Sanikommu Srinivasa R, Clemente Michael J, Chomczynski Peter, Afable Manuel G, Jerez Andres, Thota Swapna, Patel Bhumika, Hirsch Cassandra, Nazha Aziz, Desamito John, Lichtin Alan, Pohlman Brad, Sekeres Mikkael A, Radivoyevitch Tomas, Maciejewski Jaroslaw P

机构信息

a Department of Translational Hematology and Oncology Research , Taussig Cancer Institute, Cleveland Clinic , Cleveland , OH , USA.

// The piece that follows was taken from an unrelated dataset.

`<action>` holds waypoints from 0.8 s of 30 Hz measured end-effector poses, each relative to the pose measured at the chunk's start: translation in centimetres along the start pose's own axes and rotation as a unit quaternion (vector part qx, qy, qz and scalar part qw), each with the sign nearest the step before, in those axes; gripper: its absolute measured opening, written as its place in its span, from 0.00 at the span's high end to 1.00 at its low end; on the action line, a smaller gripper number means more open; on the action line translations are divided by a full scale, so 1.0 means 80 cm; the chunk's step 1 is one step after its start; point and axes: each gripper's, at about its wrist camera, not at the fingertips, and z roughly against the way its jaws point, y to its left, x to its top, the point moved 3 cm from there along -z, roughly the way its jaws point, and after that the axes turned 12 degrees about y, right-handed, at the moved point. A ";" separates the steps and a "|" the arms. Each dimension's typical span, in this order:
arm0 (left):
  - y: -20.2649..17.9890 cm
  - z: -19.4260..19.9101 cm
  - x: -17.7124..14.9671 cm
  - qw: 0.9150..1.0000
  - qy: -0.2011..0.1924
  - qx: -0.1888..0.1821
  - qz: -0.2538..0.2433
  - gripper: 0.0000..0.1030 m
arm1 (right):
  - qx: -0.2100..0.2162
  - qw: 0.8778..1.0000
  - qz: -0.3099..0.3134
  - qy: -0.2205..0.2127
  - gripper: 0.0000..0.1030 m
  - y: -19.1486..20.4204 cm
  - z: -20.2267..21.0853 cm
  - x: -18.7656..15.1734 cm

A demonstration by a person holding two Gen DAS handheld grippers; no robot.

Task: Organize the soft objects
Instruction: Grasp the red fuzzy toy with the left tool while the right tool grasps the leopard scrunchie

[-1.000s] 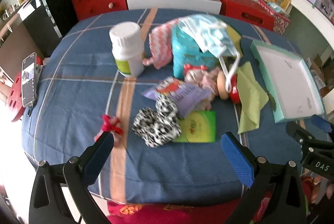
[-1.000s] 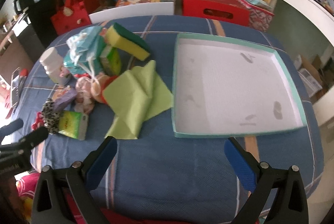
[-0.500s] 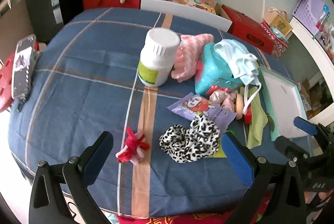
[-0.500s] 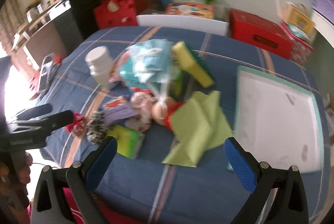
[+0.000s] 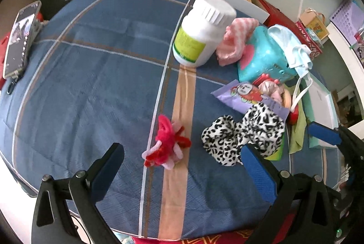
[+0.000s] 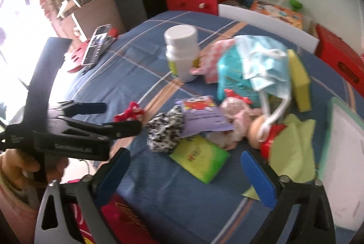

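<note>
A red and pink pipe-cleaner tangle (image 5: 167, 146) lies on the blue checked cloth, just ahead of my open, empty left gripper (image 5: 182, 166). A leopard-print scrunchie (image 5: 243, 137) lies to its right. Beyond are a pink striped cloth (image 5: 236, 39), a blue face mask (image 5: 291, 48) draped over a teal pouch (image 5: 261, 62), a small doll (image 6: 238, 121) and a green cloth (image 6: 293, 153). My right gripper (image 6: 188, 173) is open and empty above the table's near edge, facing a green tissue pack (image 6: 200, 159). The left gripper also shows in the right wrist view (image 6: 116, 116).
A white pill bottle (image 5: 202, 28) stands mid-table. A purple snack packet (image 5: 245, 94) and a yellow sponge (image 6: 298, 80) lie in the pile. A white tray with a teal rim (image 6: 348, 153) is at the right. A phone (image 5: 20, 34) lies at the left edge.
Both grippers have swung left. The left one has moved closer to the pipe-cleaner tangle, which now lies between its fingers' line. The right one now faces the pile instead of the tray.
</note>
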 end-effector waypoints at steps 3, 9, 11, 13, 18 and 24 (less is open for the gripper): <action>0.002 -0.006 -0.002 1.000 0.004 0.002 -0.011 0.13 | 0.020 1.000 -0.003 0.002 0.25 0.002 -0.010 0.005; 0.004 -0.021 -0.005 1.000 0.011 -0.005 -0.025 0.41 | 0.040 0.999 -0.010 0.011 0.47 0.005 -0.032 0.015; 0.004 -0.026 -0.005 1.000 0.011 0.001 -0.028 0.47 | 0.040 0.999 -0.010 0.016 0.50 0.007 -0.039 0.018; 0.005 -0.030 -0.004 0.999 0.005 0.006 -0.033 0.53 | 0.040 0.999 -0.010 0.020 0.55 0.009 -0.045 0.020; 0.006 -0.038 -0.002 0.999 0.005 0.008 -0.033 0.64 | 0.035 0.999 -0.014 0.027 0.66 0.009 -0.057 0.021; 0.012 -0.046 -0.004 0.999 0.008 0.023 -0.038 0.69 | 0.040 0.999 -0.018 0.030 0.84 0.007 -0.060 0.019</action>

b Department of Hematologic Oncology and Blood Disorders , Taussig Cancer Institute, Cleveland Clinic , Cleveland , OH , USA.

出版信息

Leuk Lymphoma. 2018 Feb;59(2):416-422. doi: 10.1080/10428194.2017.1339880. Epub 2017 Jun 20.

Abstract

Large granular lymphocytic leukemia (LGLL) represents a clonal/oligoclonal lymphoproliferation of cytotoxic T and natural killer cells often associated with STAT3 mutations. When symptomatic, due to mostly anemia and neutropenia, therapy choices are often empirically-based, because only few clinical trials and systematic studies have been performed. Incorporating new molecular and flow cytometry parameters, we identified 204 patients fulfilling uniform criteria for LGLL diagnoses and analyzed clinical course with median follow-up of 36 months, including responses to treatments. While selection of initial treatment was dictated by clinical features, the initial responses, as well as overall responses to methotrexate (MTX), cyclosporine (CsA), and cyclophosphamide (CTX), were similar at 40-50% across drugs. Sequential use of these drugs resulted in responses in most cases: only 10-20% required salvage therapies such as ATG, Campath, tofacitinib, splenectomy or abatacept. MTX yielded the most durable responses. STAT3-mutated patients required therapy more frequently and had better overall survival.

摘要

大颗粒淋巴细胞白血病(LGLL)是一种细胞毒性T细胞和自然杀伤细胞的克隆性/寡克隆性淋巴细胞增殖,常与STAT3突变相关。出现症状时,主要是由于贫血和中性粒细胞减少,治疗选择往往基于经验,因为仅开展了少量临床试验和系统性研究。纳入新的分子和流式细胞术参数后,我们确定了204例符合LGLL诊断统一标准的患者,并分析了他们的临床病程,中位随访时间为36个月,包括对治疗的反应。虽然初始治疗的选择取决于临床特征,但甲氨蝶呤(MTX)、环孢素(CsA)和环磷酰胺(CTX)的初始反应以及总体反应相似,每种药物的反应率在40%-50%。在大多数情况下,序贯使用这些药物会产生反应:只有10%-20%的患者需要挽救治疗,如抗胸腺细胞球蛋白(ATG)、阿仑单抗、托法替布、脾切除术或阿巴西普。MTX产生的反应最持久。STAT3突变的患者更频繁地需要治疗,且总生存期更好。